Using appropriate metrics for managing complex businesses is vital for success. In this article, we will discuss a metric used by a few publishers to keep their daily customer management decisions aligned with their long-term objectives. We call it Total Customer Lifetime Value, or Total CLV.
Customer lifetime value (CLV) is the present value of future operating margins from an individual customer. This metric is used in many industries, and it has many helpful qualities.
First, it addresses the difference between revenue and profit. Many high-revenue customers are not as profitable as low-revenue customers once the costs to serve them are measured carefully. Digital customers, for instance, often pay less than print customers, but their incremental costs to serve are very low. Second, this metric spans multiple time periods so future operating margin changes are captured in today’s decision making. We most often use three-, four-, or five-year time periods in our calculations.
Aggregating CLV across an entire subscriber base — adding up the lifetime value of all active customers — offers a view of how week-to-week decisions are affecting the overall customer relationships and future profitability for a publisher. This is the metric we call Total CLV.
During a particular week there will be new customers acquired, customers lost, renewal price increases, retention campaigns, customer service centre changes to customers’ accounts, and many other actions that affect subscribers’ revenues and costs. Many of these actions have offsetting effects on retention and revenue. Price increases raise revenue per week but lower retention; retention campaigns increase costs but increase retention.
Customer service actions usually involve changing a customer’s service and price together. CLV is a good framework for evaluating the success of these initiatives, and combining the net effect of all actions taken with subscribers in a week is an excellent metric for performance.
It is important the CLV calculation includes a dynamic forecast of future lifespan for a customer. Using historical retention curves for calculating CLV will fail to capture the effects of today’s actions on future retention. For instance, when a customer’s price increases, his expected retention will decrease, and this effect will vary significantly by customer. Adding services to a subscriber will increase retention, but it will also affect direct costs.
The graph below represents the effect of a price increase at point A on a customer’s probability of churning in the future. The additional revenue from the rate increase will be offset in part by the reduction in expected active life from that customer. The distance between points B and C, the likely retention with and without a price increase, can vary significantly by customer. The net effect of the changes in rate and volume will determine the success of the rate increase.
Customer lifecycle management involves many decisions affecting the profitability of customers over time and understanding the tradeoffs of these decisions is difficult. In addition, subscription management decisions have multi-year consequences that are hard to quantify. Many audience groups are judged on current-year performance.
Similarly, public companies must report yearly numbers to the market. There is a risk that actions taken to meet this year’s targets will have negative effects on future years’ performance, which may lead to more short-term decisions in the future.
Looking at the CLV of new customers and lost customers is interesting.
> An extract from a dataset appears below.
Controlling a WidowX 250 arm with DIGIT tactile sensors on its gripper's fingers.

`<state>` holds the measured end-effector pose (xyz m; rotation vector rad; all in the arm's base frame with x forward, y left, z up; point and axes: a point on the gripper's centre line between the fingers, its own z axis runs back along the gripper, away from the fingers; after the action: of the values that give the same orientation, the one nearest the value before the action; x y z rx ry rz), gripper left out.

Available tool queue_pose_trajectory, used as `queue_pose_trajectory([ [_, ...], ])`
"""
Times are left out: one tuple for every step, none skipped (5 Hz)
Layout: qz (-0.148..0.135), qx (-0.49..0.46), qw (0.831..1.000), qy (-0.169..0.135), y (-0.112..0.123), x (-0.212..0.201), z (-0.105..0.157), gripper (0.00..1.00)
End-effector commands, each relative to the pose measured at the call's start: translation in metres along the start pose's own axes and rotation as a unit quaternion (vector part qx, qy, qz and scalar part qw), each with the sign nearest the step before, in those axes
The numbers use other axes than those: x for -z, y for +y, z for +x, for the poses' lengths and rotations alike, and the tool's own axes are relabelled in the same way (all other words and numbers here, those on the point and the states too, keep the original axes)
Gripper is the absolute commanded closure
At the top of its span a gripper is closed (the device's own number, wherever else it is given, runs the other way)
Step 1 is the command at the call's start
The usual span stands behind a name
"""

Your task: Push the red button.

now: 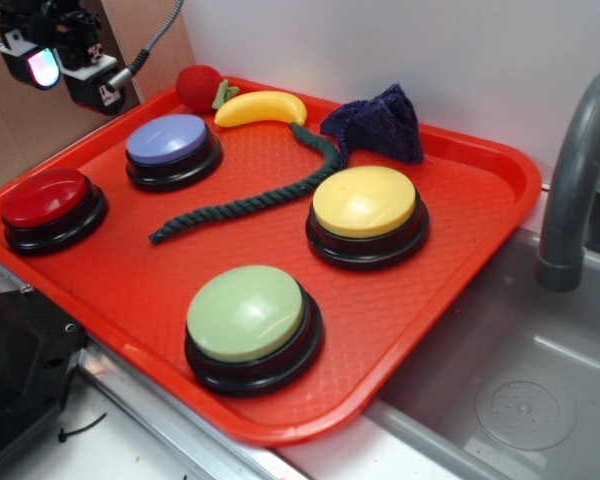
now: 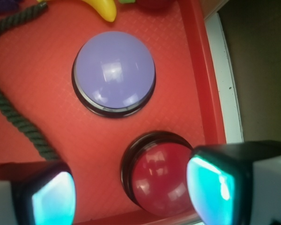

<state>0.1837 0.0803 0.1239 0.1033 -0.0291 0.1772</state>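
Note:
The red button (image 1: 46, 197) (image 2: 160, 179), a glossy red dome on a black base, sits at the left end of the red tray (image 1: 410, 300). My gripper (image 1: 55, 60) (image 2: 131, 194) hangs high above the tray's far left corner, well above the button. Its jaws stand wide open with nothing between them. In the wrist view the right finger (image 2: 215, 187) overlaps the button's right edge, and the left finger (image 2: 49, 199) is off to its left.
On the tray are also a blue button (image 1: 168, 140) (image 2: 114, 70), a yellow button (image 1: 365, 202), a green button (image 1: 246, 313), a green rope (image 1: 250, 200), a toy banana (image 1: 262, 107), a fuzzy strawberry (image 1: 199, 88) and a dark blue cloth (image 1: 380, 122). A sink (image 1: 520, 400) and faucet (image 1: 575, 180) lie to the right.

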Motion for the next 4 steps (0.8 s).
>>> queue_pose_trajectory([
  [0.013, 0.003, 0.998, -0.053, 0.0, -0.036, 0.011, 0.0],
  [0.014, 0.005, 0.998, -0.057, -0.004, -0.042, 0.011, 0.0],
  [0.015, 0.004, 0.998, -0.06, -0.006, -0.047, 0.01, 0.0],
  [0.015, 0.004, 0.998, -0.061, -0.007, -0.051, 0.009, 0.0],
])
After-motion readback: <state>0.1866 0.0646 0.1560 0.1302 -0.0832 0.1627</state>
New customer CLV can vary dramatically depending on the acquisition channel and offer. Using CLV to evaluate new acquisition is a much better approach than the number of starts due to the high churn poor offers will experience. Long-term offers, where a customer’s price is held constant over a term of his choosing in return for a commitment to remain active over that term, will have very high CLV. (I wrote about this topic in a prior blog post for INMA.)
In the chart below, we show average CLV for new customers and stopped customers by week. Early in this time period, through 2015, most of the new customers had lower CLV than stopped customers. This was due to the nature of the acquisition offers used by this publisher. Beginning in 2016, the average CLV of new customers begins to exceed the CLV of stopped subscribers as the publisher changed the terms of its new offers to increase retention and raise the average offer price.
The next chart shows the change in Total CLV by week for this publisher. All data has been re-scaled to protect this company’s information, but the trend remains accurate. The change in new customer acquisition strategy has increased Total CLV over 2016, 2017, and 2018. Other factors that have raised Total CLV are annual renewal price changes.
From this chart, it is interesting to note decisions made about customer acquisition in 2015 are still positively affecting 2018 performance. A benefit of the CLV approach to customer lifecycle management is that it quantifies the hard-to-observe effects of strategic decisions. It can also provide a breakeven threshold for retention campaigns to target.
For instance, if a publisher invests US$10 in a retention incentive, how many additional weeks of active life are needed for that investment to earn a return?
Total CLV is an effective performance metric for subscription businesses that is not commonly used by publishers. We hope this introduction to the topic is the first step for others to begin using it as a piece of their customer relationship management processes.